Problem requirements:
When the line with "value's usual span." appears below, start repeating lines exactly, and keep going through the line with "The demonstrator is"; add nothing outside that span.

━━━ Data shown ━━━

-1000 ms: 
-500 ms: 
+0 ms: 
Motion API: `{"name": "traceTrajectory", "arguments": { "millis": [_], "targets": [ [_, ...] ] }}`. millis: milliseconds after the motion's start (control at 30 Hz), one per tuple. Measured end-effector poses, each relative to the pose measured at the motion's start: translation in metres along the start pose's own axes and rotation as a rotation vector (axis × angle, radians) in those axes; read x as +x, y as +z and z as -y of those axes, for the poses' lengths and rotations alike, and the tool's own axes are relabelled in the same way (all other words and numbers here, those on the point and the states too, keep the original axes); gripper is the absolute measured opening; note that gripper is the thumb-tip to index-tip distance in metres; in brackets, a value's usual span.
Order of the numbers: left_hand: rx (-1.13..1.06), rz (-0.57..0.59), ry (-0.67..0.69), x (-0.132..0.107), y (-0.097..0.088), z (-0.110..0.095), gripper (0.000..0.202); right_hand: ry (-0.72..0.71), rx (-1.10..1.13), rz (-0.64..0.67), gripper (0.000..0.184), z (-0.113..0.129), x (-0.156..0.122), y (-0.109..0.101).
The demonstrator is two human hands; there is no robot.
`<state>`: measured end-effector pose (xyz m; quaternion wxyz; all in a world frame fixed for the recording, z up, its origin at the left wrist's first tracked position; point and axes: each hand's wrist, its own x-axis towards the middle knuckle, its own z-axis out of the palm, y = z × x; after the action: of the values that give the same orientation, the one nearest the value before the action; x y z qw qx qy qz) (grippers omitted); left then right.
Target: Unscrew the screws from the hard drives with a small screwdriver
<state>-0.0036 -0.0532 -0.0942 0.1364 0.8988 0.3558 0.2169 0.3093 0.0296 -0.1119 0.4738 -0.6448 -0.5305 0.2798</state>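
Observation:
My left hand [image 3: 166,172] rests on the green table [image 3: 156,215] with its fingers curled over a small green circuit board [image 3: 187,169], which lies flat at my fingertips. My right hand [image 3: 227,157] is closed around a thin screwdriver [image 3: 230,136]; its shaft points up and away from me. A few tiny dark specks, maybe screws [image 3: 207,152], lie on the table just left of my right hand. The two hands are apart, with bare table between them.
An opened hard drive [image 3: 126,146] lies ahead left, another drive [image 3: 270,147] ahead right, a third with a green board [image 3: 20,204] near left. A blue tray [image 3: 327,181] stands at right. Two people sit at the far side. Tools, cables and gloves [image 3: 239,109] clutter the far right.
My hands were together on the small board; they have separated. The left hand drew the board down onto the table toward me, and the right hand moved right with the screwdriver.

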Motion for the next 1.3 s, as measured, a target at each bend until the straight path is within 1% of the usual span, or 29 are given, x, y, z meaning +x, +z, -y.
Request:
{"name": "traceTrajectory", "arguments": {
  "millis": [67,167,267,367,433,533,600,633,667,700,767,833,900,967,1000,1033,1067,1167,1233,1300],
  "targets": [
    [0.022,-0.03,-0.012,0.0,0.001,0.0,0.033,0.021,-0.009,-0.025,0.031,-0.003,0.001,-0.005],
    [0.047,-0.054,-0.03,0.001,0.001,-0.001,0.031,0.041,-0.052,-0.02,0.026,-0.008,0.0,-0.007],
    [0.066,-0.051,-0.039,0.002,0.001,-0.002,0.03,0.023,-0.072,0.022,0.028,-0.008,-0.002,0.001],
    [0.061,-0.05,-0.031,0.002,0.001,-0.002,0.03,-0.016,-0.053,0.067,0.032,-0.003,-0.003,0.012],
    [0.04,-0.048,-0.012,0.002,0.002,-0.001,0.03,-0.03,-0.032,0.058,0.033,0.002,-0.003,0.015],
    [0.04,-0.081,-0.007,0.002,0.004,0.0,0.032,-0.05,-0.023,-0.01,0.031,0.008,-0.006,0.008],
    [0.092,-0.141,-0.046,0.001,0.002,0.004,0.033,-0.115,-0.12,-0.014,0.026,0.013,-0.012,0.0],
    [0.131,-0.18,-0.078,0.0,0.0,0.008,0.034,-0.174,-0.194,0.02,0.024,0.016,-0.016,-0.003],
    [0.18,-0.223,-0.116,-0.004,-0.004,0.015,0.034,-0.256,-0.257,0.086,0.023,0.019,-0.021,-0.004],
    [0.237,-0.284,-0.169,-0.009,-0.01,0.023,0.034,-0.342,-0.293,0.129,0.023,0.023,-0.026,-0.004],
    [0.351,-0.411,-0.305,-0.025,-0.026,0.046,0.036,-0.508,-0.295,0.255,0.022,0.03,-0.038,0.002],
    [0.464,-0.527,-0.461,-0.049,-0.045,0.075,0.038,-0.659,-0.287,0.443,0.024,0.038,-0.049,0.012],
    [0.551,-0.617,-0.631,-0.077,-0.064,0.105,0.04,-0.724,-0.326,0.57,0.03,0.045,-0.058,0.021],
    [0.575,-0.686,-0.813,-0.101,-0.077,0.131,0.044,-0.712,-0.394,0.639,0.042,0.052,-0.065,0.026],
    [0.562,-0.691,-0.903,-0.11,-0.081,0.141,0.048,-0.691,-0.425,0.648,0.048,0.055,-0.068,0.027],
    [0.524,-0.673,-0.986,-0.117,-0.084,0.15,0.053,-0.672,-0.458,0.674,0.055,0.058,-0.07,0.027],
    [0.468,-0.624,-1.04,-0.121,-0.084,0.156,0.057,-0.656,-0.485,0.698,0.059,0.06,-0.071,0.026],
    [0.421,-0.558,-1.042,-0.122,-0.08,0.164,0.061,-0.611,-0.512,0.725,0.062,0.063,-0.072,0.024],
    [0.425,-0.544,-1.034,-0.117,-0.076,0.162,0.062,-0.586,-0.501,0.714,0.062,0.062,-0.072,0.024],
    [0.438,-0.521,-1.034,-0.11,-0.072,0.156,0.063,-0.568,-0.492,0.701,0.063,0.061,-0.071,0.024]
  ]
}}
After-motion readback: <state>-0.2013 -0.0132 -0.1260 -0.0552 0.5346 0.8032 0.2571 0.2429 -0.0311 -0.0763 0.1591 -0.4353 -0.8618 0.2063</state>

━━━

Task response:
Motion API: `{"name": "traceTrajectory", "arguments": { "millis": [_], "targets": [ [_, ...] ] }}`. millis: milliseconds after the motion's start (control at 30 Hz), one per tuple. Measured end-effector poses, each relative to the pose measured at the motion's start: translation in metres along the start pose's own axes and rotation as a rotation vector (axis × angle, radians) in those axes; read x as +x, y as +z and z as -y of those axes, for the poses' lengths and rotations alike, and the tool's own axes are relabelled in the same way (all other words and numbers here, those on the point and the states too, keep the original axes); gripper is the absolute measured opening; note that gripper is the thumb-tip to index-tip distance in metres; in brackets, a value's usual span.
Order of the numbers: left_hand: rx (-1.13..1.06), rz (-0.57..0.59), ry (-0.67..0.69), x (-0.132..0.107), y (-0.097..0.088), z (-0.110..0.095), gripper (0.000..0.202); right_hand: ry (-0.72..0.71), rx (-1.10..1.13), rz (-0.64..0.67), gripper (0.000..0.184), z (-0.113..0.129), x (-0.156..0.122), y (-0.109..0.101).
The demonstrator is two human hands; there is no robot.

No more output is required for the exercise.